▶ [WHAT THE TASK ASKS] Transcribe the data below verbatim from the line with "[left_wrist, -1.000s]" to the line with "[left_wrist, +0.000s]". Include both of those lines.

▶ [SOURCE DATA]
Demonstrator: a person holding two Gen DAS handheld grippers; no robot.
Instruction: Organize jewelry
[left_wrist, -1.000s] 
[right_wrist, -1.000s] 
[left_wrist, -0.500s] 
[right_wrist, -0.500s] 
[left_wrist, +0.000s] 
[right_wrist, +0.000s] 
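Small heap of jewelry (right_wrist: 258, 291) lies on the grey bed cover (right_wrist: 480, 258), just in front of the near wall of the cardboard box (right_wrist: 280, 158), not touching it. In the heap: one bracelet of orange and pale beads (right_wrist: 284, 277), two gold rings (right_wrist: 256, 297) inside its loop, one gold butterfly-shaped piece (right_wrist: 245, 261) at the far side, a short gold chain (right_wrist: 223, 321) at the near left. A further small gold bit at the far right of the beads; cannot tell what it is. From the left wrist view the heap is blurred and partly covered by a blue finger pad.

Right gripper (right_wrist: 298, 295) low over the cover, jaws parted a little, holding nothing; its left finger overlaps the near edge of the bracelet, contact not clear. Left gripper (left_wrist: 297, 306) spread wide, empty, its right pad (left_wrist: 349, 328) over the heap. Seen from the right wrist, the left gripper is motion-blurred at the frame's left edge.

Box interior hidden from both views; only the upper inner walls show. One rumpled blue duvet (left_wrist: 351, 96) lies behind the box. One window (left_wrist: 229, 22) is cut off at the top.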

▶ [RESPONSE BOX]
[left_wrist, -1.000s] 
[right_wrist, -1.000s] 
[left_wrist, -0.500s] 
[right_wrist, -0.500s] 
[left_wrist, +0.000s] 

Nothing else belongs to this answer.